Task objective — Using the data below, return the stretch from the line that contains "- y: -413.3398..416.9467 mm" through the line that contains "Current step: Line", both included, exactly as it stands and nothing beyond it.

Dataset —
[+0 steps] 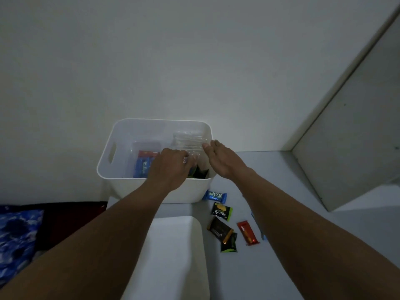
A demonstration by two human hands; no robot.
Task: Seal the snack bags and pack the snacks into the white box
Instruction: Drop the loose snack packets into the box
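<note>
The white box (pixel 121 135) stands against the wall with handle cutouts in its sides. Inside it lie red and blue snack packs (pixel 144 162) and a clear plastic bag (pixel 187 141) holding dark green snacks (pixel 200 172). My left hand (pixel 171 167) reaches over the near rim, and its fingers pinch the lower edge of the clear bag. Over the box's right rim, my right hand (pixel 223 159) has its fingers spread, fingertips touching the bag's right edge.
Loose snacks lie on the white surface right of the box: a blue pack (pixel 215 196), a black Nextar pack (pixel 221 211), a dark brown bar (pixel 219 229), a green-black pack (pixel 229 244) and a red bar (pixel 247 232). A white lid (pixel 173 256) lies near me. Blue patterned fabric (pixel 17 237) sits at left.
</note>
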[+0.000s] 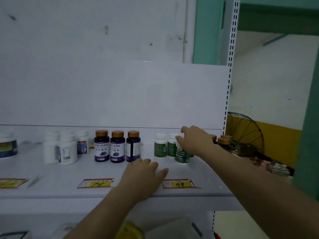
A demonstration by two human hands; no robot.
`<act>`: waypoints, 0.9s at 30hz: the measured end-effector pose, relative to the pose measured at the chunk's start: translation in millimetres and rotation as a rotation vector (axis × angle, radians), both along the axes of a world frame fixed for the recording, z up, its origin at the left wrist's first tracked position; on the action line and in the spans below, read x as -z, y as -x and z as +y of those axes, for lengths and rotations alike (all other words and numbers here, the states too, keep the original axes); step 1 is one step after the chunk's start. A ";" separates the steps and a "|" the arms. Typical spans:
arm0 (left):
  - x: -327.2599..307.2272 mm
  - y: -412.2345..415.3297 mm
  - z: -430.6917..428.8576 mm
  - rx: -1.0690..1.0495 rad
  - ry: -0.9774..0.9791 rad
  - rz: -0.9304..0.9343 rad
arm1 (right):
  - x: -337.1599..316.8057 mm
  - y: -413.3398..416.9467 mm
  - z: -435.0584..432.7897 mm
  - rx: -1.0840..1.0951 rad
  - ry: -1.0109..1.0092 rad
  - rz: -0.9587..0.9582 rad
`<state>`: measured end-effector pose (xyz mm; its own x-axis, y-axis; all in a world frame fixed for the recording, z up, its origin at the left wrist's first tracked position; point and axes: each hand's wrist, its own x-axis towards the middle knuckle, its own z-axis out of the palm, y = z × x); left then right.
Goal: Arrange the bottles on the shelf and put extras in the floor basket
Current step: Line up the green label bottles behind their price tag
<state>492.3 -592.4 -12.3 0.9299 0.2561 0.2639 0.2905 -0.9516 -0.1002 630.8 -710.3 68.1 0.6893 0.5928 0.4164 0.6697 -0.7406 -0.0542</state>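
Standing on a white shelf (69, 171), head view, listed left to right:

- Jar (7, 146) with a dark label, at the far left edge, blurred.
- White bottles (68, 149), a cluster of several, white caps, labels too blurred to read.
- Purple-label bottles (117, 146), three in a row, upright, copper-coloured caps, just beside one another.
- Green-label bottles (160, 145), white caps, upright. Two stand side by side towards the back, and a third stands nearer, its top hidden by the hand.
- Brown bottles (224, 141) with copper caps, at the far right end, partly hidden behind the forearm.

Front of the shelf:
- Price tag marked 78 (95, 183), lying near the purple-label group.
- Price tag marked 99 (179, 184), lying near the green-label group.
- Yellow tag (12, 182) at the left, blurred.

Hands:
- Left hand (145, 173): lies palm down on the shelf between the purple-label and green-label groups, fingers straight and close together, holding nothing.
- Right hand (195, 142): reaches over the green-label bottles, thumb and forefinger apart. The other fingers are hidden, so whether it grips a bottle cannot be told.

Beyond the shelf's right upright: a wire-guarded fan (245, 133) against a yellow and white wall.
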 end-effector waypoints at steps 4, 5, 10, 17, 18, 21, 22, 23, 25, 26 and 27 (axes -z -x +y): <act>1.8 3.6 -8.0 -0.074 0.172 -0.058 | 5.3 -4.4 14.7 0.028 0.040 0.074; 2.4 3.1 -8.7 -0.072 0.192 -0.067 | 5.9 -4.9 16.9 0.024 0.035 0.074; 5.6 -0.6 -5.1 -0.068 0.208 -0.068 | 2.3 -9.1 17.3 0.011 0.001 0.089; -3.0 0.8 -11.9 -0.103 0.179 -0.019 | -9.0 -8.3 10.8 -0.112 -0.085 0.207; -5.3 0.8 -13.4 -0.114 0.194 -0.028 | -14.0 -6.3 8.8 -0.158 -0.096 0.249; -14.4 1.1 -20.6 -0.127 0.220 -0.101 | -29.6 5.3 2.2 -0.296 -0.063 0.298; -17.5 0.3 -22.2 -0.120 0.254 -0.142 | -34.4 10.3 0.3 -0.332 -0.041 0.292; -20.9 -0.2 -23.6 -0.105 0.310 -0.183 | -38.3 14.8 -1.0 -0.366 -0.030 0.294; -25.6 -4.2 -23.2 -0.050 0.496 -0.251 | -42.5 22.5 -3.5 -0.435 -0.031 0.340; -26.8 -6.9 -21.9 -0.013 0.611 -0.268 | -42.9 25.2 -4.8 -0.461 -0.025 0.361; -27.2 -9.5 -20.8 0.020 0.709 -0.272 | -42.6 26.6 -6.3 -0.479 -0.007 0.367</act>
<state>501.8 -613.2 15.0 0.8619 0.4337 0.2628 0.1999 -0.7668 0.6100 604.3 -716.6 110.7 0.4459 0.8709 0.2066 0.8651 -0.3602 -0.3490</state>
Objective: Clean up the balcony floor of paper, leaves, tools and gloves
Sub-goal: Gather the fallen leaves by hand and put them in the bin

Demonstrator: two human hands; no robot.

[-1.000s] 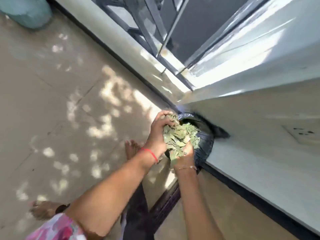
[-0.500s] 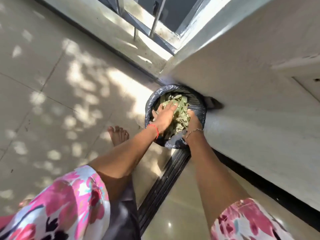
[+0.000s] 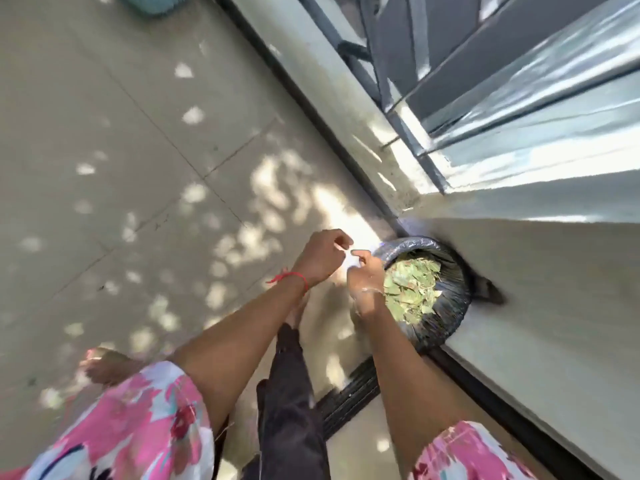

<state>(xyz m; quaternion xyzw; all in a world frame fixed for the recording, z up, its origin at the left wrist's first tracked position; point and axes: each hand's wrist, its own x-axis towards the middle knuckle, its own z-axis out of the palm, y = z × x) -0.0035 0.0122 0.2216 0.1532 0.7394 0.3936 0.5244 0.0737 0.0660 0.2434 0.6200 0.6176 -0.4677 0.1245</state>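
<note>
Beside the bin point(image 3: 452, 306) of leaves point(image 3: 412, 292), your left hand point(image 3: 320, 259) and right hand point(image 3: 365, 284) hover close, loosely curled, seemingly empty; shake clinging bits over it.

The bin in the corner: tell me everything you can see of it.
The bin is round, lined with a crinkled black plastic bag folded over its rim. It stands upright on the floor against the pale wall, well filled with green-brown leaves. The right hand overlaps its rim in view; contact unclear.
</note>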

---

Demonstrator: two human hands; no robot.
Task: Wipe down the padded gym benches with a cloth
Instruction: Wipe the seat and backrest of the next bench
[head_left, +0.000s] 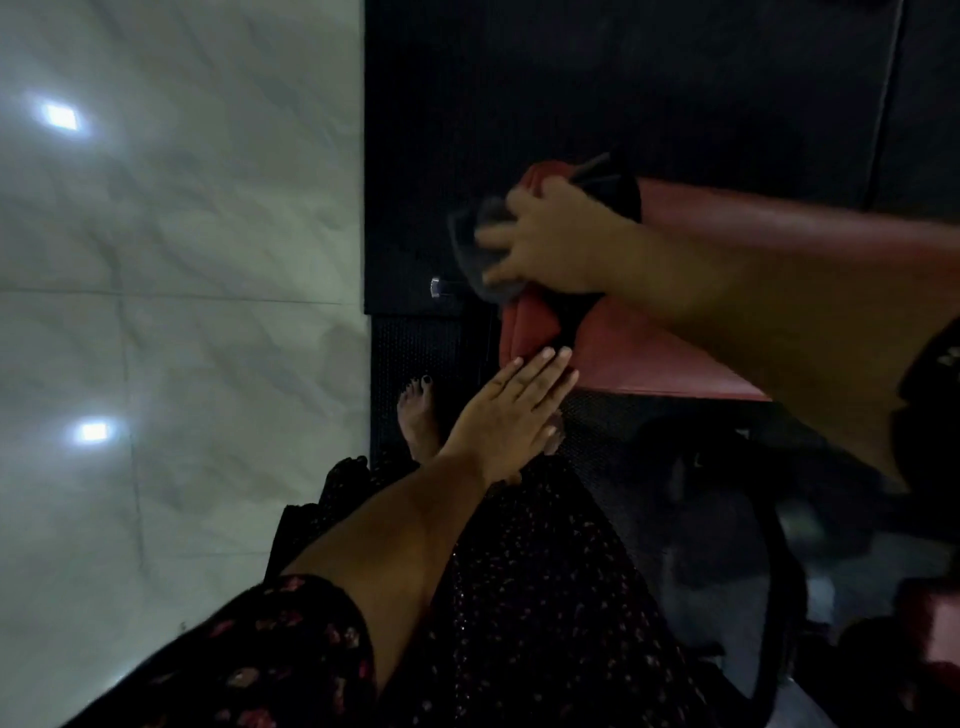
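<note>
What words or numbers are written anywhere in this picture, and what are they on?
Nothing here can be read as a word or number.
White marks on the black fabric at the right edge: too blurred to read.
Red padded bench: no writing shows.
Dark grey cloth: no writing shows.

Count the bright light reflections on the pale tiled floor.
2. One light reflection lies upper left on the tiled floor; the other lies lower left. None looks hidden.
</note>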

Answer space —
  - y: -413.3398..416.9467 mm
  - z: -435.0584..432.7897 mm
  - rx: -1.0840..1.0951 rad
  - ry: -1.0109..1.0092 rad
  - rz: -0.9587..0.9582 rad
`<state>`: measured end-effector pose (xyz mm; its own x-axis, y-axis; all in a world frame fixed for the recording, z up, its origin at the left wrist's first tracked position; point and axes: each hand's wrist, its own x-axis towards the middle knuckle, its own z-axis out of the palm, y = z × x); left then right.
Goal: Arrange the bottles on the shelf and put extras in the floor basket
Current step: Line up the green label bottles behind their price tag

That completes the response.